Slashdot Mirror


Delta Air Lines Grounded Around the World After Computer Outage (cnn.com)

Delta Air Lines says it has suffered a computer outage throughout its system, and is warning of "large-scale" cancellations after passengers were unable to check in and departures were grounded globally. The No. 2 U.S. carrier said in a statement Monday that it had "experienced a computer outage that has impacted flights scheduled for this morning. Flights awaiting departure are currently delayed. Flights en route are operating normally." A power outage in Atlanta at about 2.30 a.m. local time is said to be the cause of computer outage. CNN reports: "Large-scale cancellations are expected today," Delta said. While flights already in the air were operating normally, just about all flights yet to take off were grounded. The number of flights and passengers affected by the problem was not immediately available. But Delta, on average, operates about 15,000 daily flights, carrying an average of 550,000 daily passengers during the summer. Getting information on the status of flights was particularly frustrating for passengers. "We are aware that flight status systems, including airport screens, are incorrectly showing flights on time," said the airline. "We apologize to customers who are affected by this issue, and our teams are working to resolve the problem as quickly as possible."

5 of 239 comments (clear)

  1. Re:Shouldn't have upgraded to W10 ! by Joe_Dragon · · Score: 1, Informative

    the auto install of windows updates drains your battery and does not stop for battery mode or ups shut down commands.

  2. Report: Fire destroyed generators by McGruber · · Score: 4, Informative
    A fire at the datacenter caused the outage, according to a post on post from "walterD" in Flyertalk.com's "Delta computers down ..." thread:

    According to the flight captain of JFK-SLC this morning, a routine scheduled switch to the backup generator this morning at 2:30am caused a fire that destroyed both the backup and the primary. Firefighters took a while to extinguish the fire. Power is now back up and 400 out of the 500 servers rebooted, still waiting for the last 100 to have the whole system fully functional.

    1. Re:Report: Fire destroyed generators by Critical+Facilities · · Score: 4, Informative

      Well, to be clear, I'm just speculating here, but I'm not implying that the GENERATORS blew up, I'm speculating that the ATS blew up. It is a very common topology to have multiple Generators connect to one main bus, and then have that bus connect to the Data Center via an ATS. In other words, yes, there is/are redundant Generator(s), but they all connect to one central bus, which then connects to the UPS Systems via the ATS and other switchgear.

      The failure rate of ATSs is pretty low (when they're maintained), so it often becomes a value engineering decision during design. Yes, you could have each Generator connect via its own ATS, thus distributing the risk, but in so doing you increase your constructions costs, increase your maintenance costs, etc. The bean counters don't like that, and it becomes hard to convince them that it's worth it when you can't come up with statistical proof that a failure of the ATS is likely.

  3. Sounds like a problem with flight planning by Ami+Ganguli · · Score: 5, Informative

    I used to work on one of these systems.

    The flight planning system takes inputs from several sources - weather forecasts, notices about airspace closures, etc. (NOTAMs), and booking info - and creates an optimal flight plan for the aircraft.

    A modern airline doesn't have enough flight planning staff to take over manually if the system fails, so if your flight planning goes out, your fleet is gradually grounded.

    The large number of servers is due to the optimization problem. You need to take into account the flight conditions and fuel costs in different locations in order to decide your route, altitude, and fuel loading. Since fuel is a huge percent of the operating cost of the airline, it pays to invest a little extra computing power into optimizing these and save a bit fuel on each flight.

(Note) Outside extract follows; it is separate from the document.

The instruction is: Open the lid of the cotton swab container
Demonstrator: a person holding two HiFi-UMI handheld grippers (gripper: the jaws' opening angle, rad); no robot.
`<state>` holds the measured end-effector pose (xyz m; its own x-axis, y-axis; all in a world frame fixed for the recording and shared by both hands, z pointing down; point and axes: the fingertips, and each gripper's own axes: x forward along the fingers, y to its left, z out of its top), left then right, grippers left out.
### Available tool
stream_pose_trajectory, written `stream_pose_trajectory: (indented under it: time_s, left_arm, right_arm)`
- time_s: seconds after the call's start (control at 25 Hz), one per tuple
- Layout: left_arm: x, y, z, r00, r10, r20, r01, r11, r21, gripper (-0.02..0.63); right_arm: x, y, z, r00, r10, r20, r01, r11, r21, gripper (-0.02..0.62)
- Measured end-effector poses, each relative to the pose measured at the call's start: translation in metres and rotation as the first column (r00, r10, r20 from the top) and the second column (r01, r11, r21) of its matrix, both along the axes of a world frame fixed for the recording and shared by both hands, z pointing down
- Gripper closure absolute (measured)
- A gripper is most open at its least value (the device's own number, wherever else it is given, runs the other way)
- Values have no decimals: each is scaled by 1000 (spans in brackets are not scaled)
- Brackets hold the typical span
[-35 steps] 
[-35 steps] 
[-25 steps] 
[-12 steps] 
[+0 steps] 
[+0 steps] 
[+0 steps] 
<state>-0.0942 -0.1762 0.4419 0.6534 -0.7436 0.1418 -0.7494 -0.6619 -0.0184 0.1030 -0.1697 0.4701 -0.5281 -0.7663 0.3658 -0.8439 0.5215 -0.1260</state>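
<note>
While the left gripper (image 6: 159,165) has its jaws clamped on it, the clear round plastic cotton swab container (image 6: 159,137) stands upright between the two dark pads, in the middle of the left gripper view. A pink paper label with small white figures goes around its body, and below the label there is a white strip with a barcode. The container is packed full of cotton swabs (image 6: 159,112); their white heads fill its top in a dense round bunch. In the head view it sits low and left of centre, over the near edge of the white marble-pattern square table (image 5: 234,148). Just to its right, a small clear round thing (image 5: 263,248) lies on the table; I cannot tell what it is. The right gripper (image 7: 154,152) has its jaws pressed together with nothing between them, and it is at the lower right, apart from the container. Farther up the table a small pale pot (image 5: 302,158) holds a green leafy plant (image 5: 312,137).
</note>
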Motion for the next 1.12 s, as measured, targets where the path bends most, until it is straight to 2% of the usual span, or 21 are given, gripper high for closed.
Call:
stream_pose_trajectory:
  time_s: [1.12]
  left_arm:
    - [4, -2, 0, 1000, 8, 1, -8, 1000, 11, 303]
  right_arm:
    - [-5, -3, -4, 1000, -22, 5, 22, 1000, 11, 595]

    Our system had lots of redundancy but, with all the data feeds, there are lots of moving parts. It's not hard to imagine a scenario where, for example, you get everything transferred over to your disaster recovery site, but for some reason the weather feed isn't coming in and you can't make flight plans.

    --
    It is tempting, if the only tool you have is a hammer, to treat everything as if it were a nail. - Abraham Maslow
  4. Insurance by sjbe · · Score: 4, Informative

    Without Federal requirements there is no way a corporation is going to spend that kind of money.

    A few failures like this one and they'll dig into the couch cushions to find the change for it. Having a backup data center for stuff that will shut the company down is not exactly a tough thing to justify. This shutdown alone would probably justify the cost in a single day.

    They have legal protections in place to assure they retain their terminal slots, so while they aren't making money now they won't lose in the long run.

    Perhaps but if they managed their IT properly they wouldn't have to lose money now. They can buy the insurance or they can take the risk of serious illness so to speak. Their choice and their funeral. Sounds like they rolled the dice and came up snake eyes today.

    The only businesses with total data recovery sites and plans to actually use them are Banks, and that is because they are required by the FDIC.

    Not true. Some medical practices have them. Some internet firms have them (at least for the mission critical stuff). Some bits of the military and government have them. Insurance companies have them. Stock exchanges have them. And there are more as well. If it's valuable enough you have a backup data center of some sort.